Many of us remember how easy it once was for kids to get an Attention Deficit Disorder (ADD) diagnosis and a resulting prescription. According to the USF director of student counseling, psychologist Barbara Thomas, “There was a time when schools were recommending and diagnosing every young boy who was active as having ADD. I think we did have a period of over-prescription. I don’t think it resulted in any particular tragedies, but it changes people’s body chemistry.”
Over-prescription is hardly an issue to take lightly, but the situation worsened when everyone realized the positive effects of Adderall-as a psychostimulant. The drug forces the mind to focus and stay awake far longer than it normally would. Abuse inevitably began, not by people chasing the dragon, but chasing the midterm. One student in particular says that “Adderall is a godsend; I don’t know how I could get through English or architecture without it. I have to stay up all night and it really helps me.”
This trend, claims Barbara Thomas, began as early as the 1990s. “I’d say you saw more about it in the press in 2001, where the stats jumped from 200 emergency visits a year to in the thousands.” Since then, people have realized that the drug can also be smoked or snorted. The side effects for Adderall abusers are not pretty. “The mild effects are that the person stays up all night,” said Thomas. “The effects that people end up in the hospital for are seizures. People canhave a stroke after just a few uses if they are really abusing it heavily.”
But say that one only splurges at crunch times and swears it off once finals are over. Like many drugs, Adderall can come back to bite years down the line. Blood pressure, heart disease, and strokes are just a few of the long-term effects. Also, there is the inherent danger that one could turn to similar, more powerful drugs such as speed or cocaine.
Adderall abuse occurs in universities across America, including USF. “It’s pretty plentiful,” said Thomas. “Students do not infrequently mention that Adderall is available in resident halls and that they see it crop up around midterms and finals.” Freshman Luke Hendrickson said, “At Reed College, where a friend of mine is, the drug of choice is Adderall. [The students] complain that the library closes too early, because they can’t get all their work done. Then they turn to Adderall.” Exact statistics for USF are not available because much of what counselors know is anecdotal.

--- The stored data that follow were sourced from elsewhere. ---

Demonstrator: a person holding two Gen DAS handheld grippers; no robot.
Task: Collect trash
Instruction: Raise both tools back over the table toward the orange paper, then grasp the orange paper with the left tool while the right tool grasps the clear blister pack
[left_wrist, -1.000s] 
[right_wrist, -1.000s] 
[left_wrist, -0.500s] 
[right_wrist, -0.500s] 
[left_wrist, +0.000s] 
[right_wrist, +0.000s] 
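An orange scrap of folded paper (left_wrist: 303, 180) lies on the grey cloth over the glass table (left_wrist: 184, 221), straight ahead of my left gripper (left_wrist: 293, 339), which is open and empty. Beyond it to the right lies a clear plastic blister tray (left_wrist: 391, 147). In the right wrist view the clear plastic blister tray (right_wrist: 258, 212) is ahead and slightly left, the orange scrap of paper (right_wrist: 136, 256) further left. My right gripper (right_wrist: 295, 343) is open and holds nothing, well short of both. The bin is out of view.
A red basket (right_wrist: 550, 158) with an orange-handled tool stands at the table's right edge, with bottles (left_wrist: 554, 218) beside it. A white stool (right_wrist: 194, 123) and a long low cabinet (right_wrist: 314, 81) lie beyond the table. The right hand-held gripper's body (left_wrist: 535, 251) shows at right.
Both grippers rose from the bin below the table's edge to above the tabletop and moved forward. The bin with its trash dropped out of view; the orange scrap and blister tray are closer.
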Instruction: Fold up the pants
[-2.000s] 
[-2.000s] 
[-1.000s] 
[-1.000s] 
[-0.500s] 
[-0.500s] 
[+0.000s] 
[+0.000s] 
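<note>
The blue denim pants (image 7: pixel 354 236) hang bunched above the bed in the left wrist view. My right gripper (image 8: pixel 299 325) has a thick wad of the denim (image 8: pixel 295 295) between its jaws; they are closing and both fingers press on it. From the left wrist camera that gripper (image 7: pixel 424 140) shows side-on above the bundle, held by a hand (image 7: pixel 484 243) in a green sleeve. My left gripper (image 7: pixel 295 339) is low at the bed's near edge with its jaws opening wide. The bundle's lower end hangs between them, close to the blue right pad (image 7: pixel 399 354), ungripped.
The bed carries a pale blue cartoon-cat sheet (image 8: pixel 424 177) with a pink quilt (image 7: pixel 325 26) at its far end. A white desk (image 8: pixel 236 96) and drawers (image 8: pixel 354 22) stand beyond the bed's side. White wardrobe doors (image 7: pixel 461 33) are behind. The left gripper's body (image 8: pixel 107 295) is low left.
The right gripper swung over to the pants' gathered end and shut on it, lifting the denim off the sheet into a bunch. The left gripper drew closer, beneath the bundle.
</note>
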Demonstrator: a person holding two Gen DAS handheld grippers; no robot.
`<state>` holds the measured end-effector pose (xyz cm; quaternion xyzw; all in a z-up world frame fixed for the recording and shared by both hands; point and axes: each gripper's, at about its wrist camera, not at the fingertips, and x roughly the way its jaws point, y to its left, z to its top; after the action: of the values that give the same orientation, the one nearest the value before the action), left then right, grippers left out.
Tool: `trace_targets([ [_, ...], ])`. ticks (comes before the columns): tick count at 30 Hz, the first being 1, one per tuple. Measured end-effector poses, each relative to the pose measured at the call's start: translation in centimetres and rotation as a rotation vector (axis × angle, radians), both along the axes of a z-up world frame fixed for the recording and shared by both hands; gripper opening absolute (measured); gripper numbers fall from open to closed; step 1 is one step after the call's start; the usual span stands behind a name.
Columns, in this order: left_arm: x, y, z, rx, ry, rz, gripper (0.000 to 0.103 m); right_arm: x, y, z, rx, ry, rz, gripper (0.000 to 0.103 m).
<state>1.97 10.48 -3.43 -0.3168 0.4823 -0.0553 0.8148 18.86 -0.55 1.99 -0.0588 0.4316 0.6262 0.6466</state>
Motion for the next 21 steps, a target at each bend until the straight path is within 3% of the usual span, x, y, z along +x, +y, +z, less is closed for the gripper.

The more enterprising youth, often prescription users themselves, have realized they can make a profit. An anonymous freshman female knows someone who does this. “She sells it to this kid who abuses it to the point where he takes fifteen times the recommended dose. He can kill himself and my friend acts like it’s no big deal. It really bugs me, especially because her parents are paying for it.” This freshman, who has also been prescribed Adderall, cannot see why people clamor for it. “It makes you really, really speedy for a few hours, and then you can’t focus.” However, she admits that without it, “I forget important dates, like paying my credit card. People will tell me stuff and I’ll forget it twenty minutes later.”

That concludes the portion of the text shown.